Trustworthy LLMs: A Survey and Guideline for Evaluating Large Language Models’ Alignment
A structured LLM evaluation taxonomy could inform how APS agencies assess AI model trustworthiness against the responsible AI policy framework.
Key points
- A 2023 paper catalogues LLM trustworthiness across 7 categories and 29 subcategories, now spotlighted by MIT's AI Risk Repository.
- The taxonomy covers reliability, safety, fairness, misuse resistance, explainability, social norms, and robustness — directly mapping to APS AI governance concerns.
- This is a secondary blog summary of a 2023 arXiv paper; the taxonomy itself is not new or Australia-specific.
Summary
MIT's AI Risk Repository has spotlighted a 2023 academic paper by Liu et al. that proposes a comprehensive taxonomy for evaluating large language model alignment and trustworthiness. The framework organises AI challenges into seven major categories — reliability, safety, fairness, resistance to misuse, explainability, social norms, and robustness — with 29 subcategories and guidance on multi-objective evaluation methods. While the paper predates this blog entry by over two years, its inclusion in the MIT Risk Repository signals ongoing relevance as a reference framework. APS agencies developing LLM evaluation criteria or procurement risk assessments may find the taxonomy a useful structured starting point.

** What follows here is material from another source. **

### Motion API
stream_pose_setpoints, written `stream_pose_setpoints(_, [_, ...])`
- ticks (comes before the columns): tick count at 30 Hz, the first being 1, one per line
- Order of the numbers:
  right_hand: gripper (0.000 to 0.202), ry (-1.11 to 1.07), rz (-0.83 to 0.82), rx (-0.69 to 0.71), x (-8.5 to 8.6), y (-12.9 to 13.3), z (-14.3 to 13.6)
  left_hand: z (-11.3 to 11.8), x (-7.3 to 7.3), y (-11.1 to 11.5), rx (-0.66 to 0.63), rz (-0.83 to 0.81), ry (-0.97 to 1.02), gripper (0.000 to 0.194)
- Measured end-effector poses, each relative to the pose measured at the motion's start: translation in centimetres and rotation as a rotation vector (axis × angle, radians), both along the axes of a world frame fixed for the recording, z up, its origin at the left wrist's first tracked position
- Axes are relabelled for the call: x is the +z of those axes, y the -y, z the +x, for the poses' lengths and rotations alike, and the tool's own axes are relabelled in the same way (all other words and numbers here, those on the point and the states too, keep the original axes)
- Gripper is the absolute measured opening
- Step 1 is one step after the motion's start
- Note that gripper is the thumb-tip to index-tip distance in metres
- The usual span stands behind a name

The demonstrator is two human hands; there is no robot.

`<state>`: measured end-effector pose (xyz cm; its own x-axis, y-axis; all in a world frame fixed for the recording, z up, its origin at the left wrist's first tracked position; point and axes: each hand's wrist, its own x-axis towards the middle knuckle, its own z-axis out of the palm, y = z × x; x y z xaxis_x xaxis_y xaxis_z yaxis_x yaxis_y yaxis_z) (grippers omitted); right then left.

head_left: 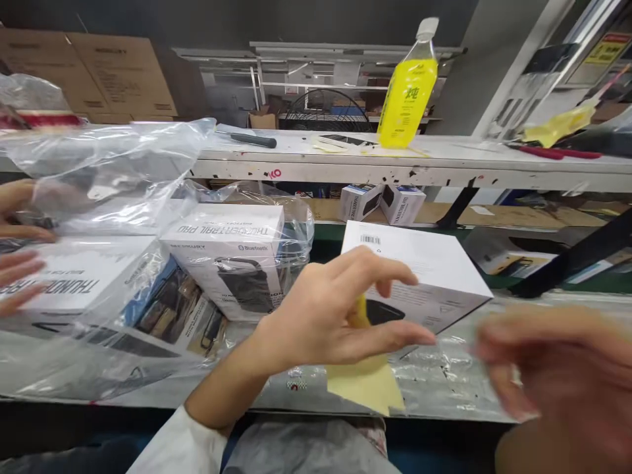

Implications for Australian agencies
- Consider Agencies developing AI risk assessments or procurement criteria for LLM-based tools could assess whether this taxonomy usefully supplements existing DTA and DISR guidance.
- Monitor AI governance teams may want to monitor the MIT AI Risk Repository's ongoing framework spotlights as a source of structured risk taxonomies for comparative analysis.
Implications are AI-generated. Starting points, not advice.
"Trustworthy LLMs: A Survey and Guideline for Evaluating Large Language Models’ Alignment" Source: MIT AI Risk Repository – Blog Published: 22 February 2026 URL: https://airisk.mit.edu/blog/trustworthy-llms MIT's AI Risk Repository has spotlighted a 2023 academic paper by Liu et al. that proposes a comprehensive taxonomy for evaluating large language model alignment and trustworthiness. The framework organises AI challenges into seven major categories — reliability, safety, fairness, resistance to misuse, explainability, social norms, and robustness — with 29 subcategories and guidance on multi-objective evaluation methods. While the paper predates this blog entry by over two years, its inclusion in the MIT Risk Repository signals ongoing relevance as a reference framework. APS agencies developing LLM evaluation criteria or procurement risk assessments may find the taxonomy a useful structured starting point. Implications for Australian agencies: - [Consider] Agencies developing AI risk assessments or procurement criteria for LLM-based tools could assess whether this taxonomy usefully supplements existing DTA and DISR guidance. - [Monitor] AI governance teams may want to monitor the MIT AI Risk Repository's ongoing framework spotlights as a source of structured risk taxonomies for comparative analysis. Retrieved from SIMS, 18 May 2026.